Work order: The required result is a line count: how many lines in this data hold the word "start". Give only that.
═══ Input data
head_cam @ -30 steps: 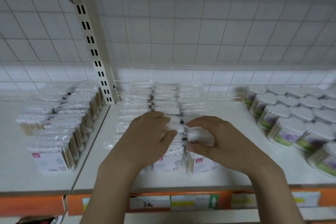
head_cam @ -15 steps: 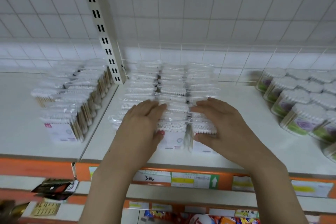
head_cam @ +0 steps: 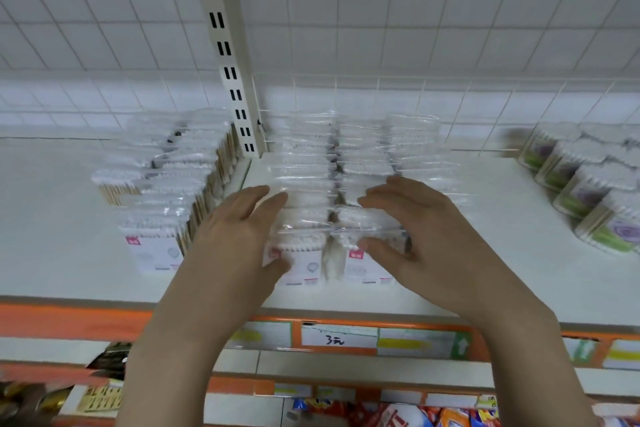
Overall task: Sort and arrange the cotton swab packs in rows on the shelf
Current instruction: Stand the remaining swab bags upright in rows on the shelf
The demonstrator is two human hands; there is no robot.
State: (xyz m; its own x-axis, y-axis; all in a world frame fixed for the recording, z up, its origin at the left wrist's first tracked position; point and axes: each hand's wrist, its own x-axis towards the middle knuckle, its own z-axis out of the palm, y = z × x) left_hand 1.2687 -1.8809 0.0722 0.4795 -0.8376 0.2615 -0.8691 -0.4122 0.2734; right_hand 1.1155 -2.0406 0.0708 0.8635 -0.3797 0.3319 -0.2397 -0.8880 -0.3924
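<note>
At frame centre, clear plastic cotton swab packs (head_cam: pixel 346 191) stand in rows on the white shelf (head_cam: pixel 502 253). The left hand (head_cam: pixel 239 239) rests straight-fingered against them; the right hand (head_cam: pixel 415 236) pinches the front pack (head_cam: pixel 367 232).

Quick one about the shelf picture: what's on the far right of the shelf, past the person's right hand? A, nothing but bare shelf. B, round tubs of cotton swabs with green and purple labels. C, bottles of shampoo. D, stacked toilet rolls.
B: right of the right hand, round cotton swab tubs with green and purple labels stand clustered on the shelf.
</note>
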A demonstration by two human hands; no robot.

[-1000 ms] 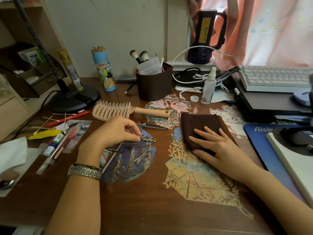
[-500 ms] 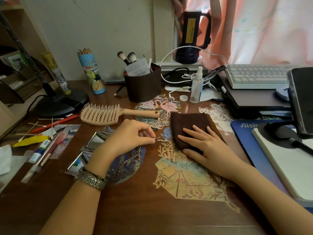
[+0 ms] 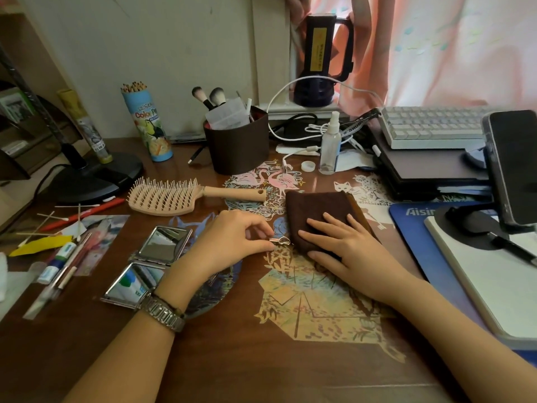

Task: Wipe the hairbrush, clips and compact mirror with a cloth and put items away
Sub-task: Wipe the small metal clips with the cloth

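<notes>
My left hand [image 3: 229,242] pinches a small metal hair clip [image 3: 280,241] right at the left edge of the folded brown cloth [image 3: 318,210]. My right hand [image 3: 345,251] lies flat on that cloth with straight fingers. A beige hairbrush [image 3: 174,196] rests bristles-up behind my left hand. The open square compact mirror [image 3: 148,266] lies on the desk to the left of my left wrist. More thin clips are mostly hidden under my left hand.
A brown holder [image 3: 236,144] with makeup brushes stands at the back centre, next to a spray bottle [image 3: 329,146] and a pencil tube [image 3: 148,123]. Lamp base [image 3: 93,175], pens and cotton swabs [image 3: 55,216] crowd the left. A phone on a stand [image 3: 511,167], keyboard [image 3: 430,129] and mouse pad [image 3: 412,222] fill the right.
My left hand picked the clip off the pile and carried it right to the cloth's edge, uncovering the open mirror. My right hand stayed flat on the cloth.
</notes>
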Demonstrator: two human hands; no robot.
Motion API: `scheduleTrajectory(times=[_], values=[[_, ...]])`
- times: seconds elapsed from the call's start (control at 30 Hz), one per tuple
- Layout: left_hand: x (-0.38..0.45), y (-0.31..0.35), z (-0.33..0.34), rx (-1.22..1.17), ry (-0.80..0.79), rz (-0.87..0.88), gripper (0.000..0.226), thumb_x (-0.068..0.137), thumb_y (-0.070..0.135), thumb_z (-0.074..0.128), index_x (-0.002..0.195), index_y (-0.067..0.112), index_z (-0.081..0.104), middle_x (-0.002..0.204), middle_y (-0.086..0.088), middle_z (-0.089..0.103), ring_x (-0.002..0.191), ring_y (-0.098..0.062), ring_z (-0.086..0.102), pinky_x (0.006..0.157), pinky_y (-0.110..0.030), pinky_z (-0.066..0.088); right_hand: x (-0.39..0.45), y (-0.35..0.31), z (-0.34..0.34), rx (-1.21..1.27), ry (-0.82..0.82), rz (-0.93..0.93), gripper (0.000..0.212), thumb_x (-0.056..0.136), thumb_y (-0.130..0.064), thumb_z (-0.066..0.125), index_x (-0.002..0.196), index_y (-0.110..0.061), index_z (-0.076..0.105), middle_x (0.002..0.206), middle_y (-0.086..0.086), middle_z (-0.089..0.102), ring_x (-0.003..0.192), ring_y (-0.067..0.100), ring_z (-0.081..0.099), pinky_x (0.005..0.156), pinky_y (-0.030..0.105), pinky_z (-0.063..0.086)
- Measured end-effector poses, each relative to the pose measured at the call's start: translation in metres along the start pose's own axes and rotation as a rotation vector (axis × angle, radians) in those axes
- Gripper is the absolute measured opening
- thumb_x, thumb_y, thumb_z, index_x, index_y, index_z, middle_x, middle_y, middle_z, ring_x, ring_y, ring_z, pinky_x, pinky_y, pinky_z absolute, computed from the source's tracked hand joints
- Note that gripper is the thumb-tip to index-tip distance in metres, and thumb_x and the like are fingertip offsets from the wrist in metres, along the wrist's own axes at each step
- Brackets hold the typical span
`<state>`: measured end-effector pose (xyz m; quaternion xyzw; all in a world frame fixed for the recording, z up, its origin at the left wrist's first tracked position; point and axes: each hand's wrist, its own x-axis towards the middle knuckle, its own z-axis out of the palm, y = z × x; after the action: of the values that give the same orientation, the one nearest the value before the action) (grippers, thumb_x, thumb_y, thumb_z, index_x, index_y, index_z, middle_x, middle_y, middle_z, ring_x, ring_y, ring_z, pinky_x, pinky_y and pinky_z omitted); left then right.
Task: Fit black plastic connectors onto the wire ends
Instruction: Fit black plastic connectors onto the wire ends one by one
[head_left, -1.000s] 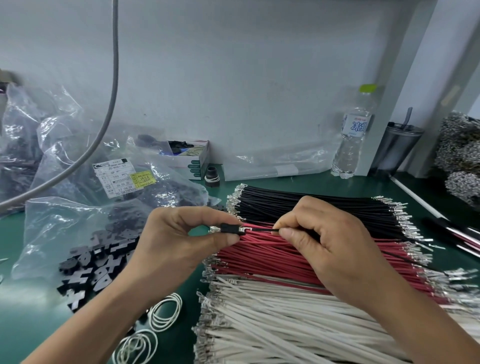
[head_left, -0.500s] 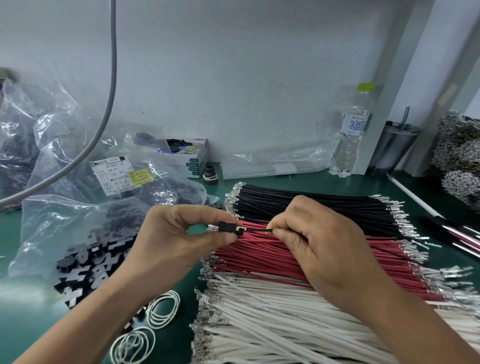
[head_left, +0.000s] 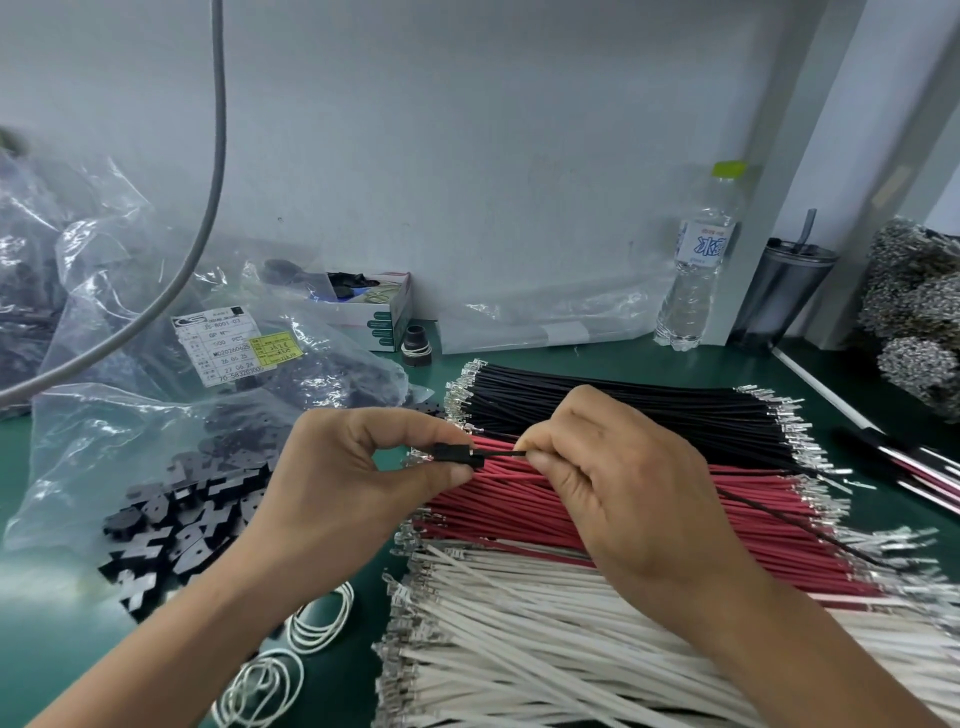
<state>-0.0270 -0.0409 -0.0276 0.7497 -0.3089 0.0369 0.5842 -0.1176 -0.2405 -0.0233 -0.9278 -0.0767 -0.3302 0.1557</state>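
Head view: stacked black, red, white wire bundles (head_left: 597, 519) on green bench (head_left: 649, 358). Right hand (head_left: 623, 483) pinches black wire (head_left: 501, 454); left hand (head_left: 353, 483) pinches black connector (head_left: 456, 452), above red wires. Risk: misaligned terminal bends, jams in housing.

green bench (head_left: 613, 358) | wire bundles (head_left: 571, 519) | bags (head_left: 156, 441) | bottle (head_left: 696, 270) | maybe rubber bands (head_left: 317, 618)

Your left hand (head_left: 343, 483) and right hand (head_left: 623, 483) meet at centre, a connector (head_left: 457, 453) and wire (head_left: 501, 454) between them. Wire bundles (head_left: 571, 597) lie beneath, toward 4 o'clock. A bag of connectors (head_left: 171, 499) sits at 9 o'clock; a water bottle (head_left: 698, 265) and tumbler (head_left: 779, 296) stand at 2 o'clock.
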Motion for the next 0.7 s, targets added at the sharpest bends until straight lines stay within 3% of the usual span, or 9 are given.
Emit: scheduleTrajectory(times=[0.1, 0.33, 0.47, 0.7], values=[[0.0, 0.001, 0.0, -0.049, 0.0, -0.002, 0.022, 0.066, 0.028, 0.087, 0.085, 0.037, 0.083, 0.085, 0.01, 0.08, 0.082, -0.009, 0.077, 0.08, -0.019, 0.059, -0.001, 0.004, 0.003, 0.142, -0.022, 0.061, 0.022, 0.1, -0.033, 0.052, 0.099, -0.025, 0.072, 0.09, -0.018, 0.054, 0.081, 0.006, 0.056, 0.067, 0.027, 0.048], [-0.001, -0.002, 0.001, 0.026, 0.03, 0.0, 0.025, 0.068, 0.026, 0.088, 0.085, 0.043, 0.081, 0.083, 0.015, 0.079, 0.081, -0.004, 0.076, 0.079, -0.018, 0.058, 0.0, 0.0, 0.007, 0.062, -0.027, 0.046, 0.023, 0.1, -0.033, 0.05, 0.1, -0.025, 0.072, 0.091, -0.02, 0.051, 0.079, 0.001, 0.051, 0.067, 0.018, 0.04], [-0.002, -0.002, 0.002, 0.047, 0.008, -0.005, 0.026, 0.069, 0.023, 0.089, 0.086, 0.041, 0.082, 0.084, 0.015, 0.079, 0.082, -0.004, 0.076, 0.083, -0.023, 0.06, -0.001, 0.002, 0.007, 0.145, -0.012, 0.044, 0.023, 0.097, -0.036, 0.055, 0.093, -0.023, 0.073, 0.086, -0.018, 0.054, 0.076, 0.004, 0.054, 0.065, 0.022, 0.044], [-0.002, 0.005, 0.002, 0.02, 0.036, 0.006, 0.024, 0.063, 0.032, 0.085, 0.085, 0.041, 0.082, 0.081, 0.016, 0.079, 0.077, -0.001, 0.075, 0.073, -0.011, 0.054, 0.001, -0.001, 0.012, 0.136, 0.061, 0.022, 0.021, 0.099, -0.031, 0.056, 0.089, -0.02, 0.071, 0.085, -0.017, 0.05, 0.074, 0.005, 0.052, 0.064, 0.024, 0.044]])
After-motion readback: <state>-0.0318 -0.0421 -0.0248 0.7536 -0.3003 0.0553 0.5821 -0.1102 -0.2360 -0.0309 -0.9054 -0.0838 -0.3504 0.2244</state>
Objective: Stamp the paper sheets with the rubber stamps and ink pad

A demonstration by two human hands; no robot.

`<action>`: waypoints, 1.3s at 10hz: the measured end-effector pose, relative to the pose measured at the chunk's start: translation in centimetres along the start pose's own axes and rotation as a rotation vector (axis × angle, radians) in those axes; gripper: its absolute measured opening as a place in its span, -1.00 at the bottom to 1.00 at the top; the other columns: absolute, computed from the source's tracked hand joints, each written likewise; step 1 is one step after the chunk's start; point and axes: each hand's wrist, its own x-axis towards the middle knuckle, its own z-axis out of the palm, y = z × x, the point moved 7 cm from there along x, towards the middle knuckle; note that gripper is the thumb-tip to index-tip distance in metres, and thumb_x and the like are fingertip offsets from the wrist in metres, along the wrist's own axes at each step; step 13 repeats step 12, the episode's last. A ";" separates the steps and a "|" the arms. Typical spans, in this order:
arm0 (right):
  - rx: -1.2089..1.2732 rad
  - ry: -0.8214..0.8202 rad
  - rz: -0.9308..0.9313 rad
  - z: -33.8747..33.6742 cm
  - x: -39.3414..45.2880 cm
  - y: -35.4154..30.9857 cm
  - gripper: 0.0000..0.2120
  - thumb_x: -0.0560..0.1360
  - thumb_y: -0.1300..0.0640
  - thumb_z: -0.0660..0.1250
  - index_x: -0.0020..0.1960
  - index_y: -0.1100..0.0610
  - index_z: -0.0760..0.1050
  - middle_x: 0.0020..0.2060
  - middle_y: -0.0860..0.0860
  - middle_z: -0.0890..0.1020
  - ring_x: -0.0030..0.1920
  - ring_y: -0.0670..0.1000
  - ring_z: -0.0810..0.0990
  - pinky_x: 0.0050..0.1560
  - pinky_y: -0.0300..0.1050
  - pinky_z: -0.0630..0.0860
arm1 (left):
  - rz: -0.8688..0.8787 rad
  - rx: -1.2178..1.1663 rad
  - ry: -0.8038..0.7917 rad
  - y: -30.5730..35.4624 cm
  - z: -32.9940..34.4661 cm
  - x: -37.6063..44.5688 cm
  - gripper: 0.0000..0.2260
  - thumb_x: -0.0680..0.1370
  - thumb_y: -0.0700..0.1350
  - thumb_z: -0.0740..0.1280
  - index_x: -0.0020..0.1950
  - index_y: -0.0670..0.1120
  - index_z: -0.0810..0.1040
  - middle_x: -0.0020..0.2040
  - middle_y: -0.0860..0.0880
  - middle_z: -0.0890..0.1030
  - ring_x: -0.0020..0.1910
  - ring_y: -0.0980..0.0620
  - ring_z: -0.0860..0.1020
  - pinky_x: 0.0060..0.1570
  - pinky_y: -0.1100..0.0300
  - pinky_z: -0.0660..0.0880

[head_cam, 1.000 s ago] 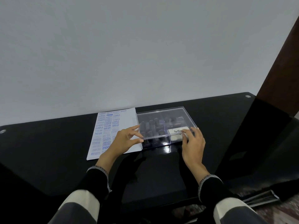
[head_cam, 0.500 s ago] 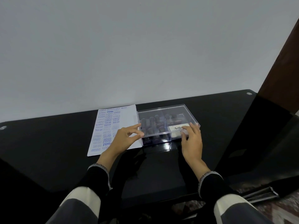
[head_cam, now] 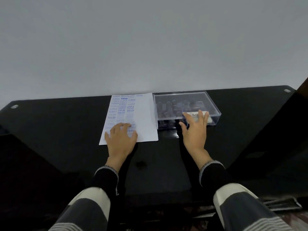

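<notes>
On the glossy black tabletop [head_cam: 66,130], the left hand [head_cam: 120,139] lay flat, fingers spread, on the near end of the white blue-stamped paper sheet [head_cam: 141,117]. Right of centre, the right hand [head_cam: 195,132], its grip spread and empty, touched the near edge of the closed clear plastic box [head_cam: 185,110] holding dark rubber stamps [head_cam: 168,107].

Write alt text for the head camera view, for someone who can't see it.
A left hand lies spread on a blue-stamped paper sheet while the right hand reaches a closed clear box of stamps beside it, on a black table.
</notes>
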 end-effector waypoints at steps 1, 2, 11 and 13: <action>0.048 -0.045 0.017 1.8 2.8 -0.6 -0.65 0.57 0.11 0.29 0.34 -0.05 0.43 0.52 0.16 0.07 0.53 0.17 -0.19 0.37 0.07 0.30 | 0.015 0.038 0.022 -0.2 0.2 0.1 -0.66 0.52 0.13 0.24 0.25 0.06 0.50 0.31 0.03 0.44 0.36 -0.04 0.34 0.36 -0.21 0.16; 0.054 -0.086 0.007 3.0 5.1 -1.0 -0.62 0.57 0.14 0.28 0.37 -0.05 0.39 0.53 0.16 0.02 0.53 0.17 -0.22 0.39 0.04 0.26 | 0.025 0.046 0.034 -0.2 0.3 0.3 -0.67 0.51 0.14 0.24 0.23 0.06 0.50 0.29 0.03 0.45 0.34 -0.04 0.36 0.34 -0.22 0.19; 0.079 -0.280 0.002 0.3 -5.9 -3.5 -0.73 0.59 0.15 0.23 0.27 0.12 0.47 0.27 0.03 0.48 0.29 0.01 0.38 0.31 -0.08 0.35 | 0.108 0.012 -0.064 2.7 -1.1 -6.3 -0.69 0.63 0.04 0.15 0.35 0.05 0.44 0.40 0.06 0.42 0.42 0.04 0.31 0.41 0.04 0.15; 0.024 -0.302 -0.063 0.0 -9.2 -3.9 -0.66 0.60 0.12 0.22 0.36 0.09 0.42 0.38 0.01 0.41 0.41 -0.03 0.30 0.44 -0.12 0.18 | 0.096 0.073 -0.168 2.5 -0.3 -8.4 -0.56 0.66 0.12 0.02 0.53 0.07 0.19 0.57 0.06 0.13 0.56 0.02 0.01 0.49 -0.04 -0.09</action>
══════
Result of this task: 3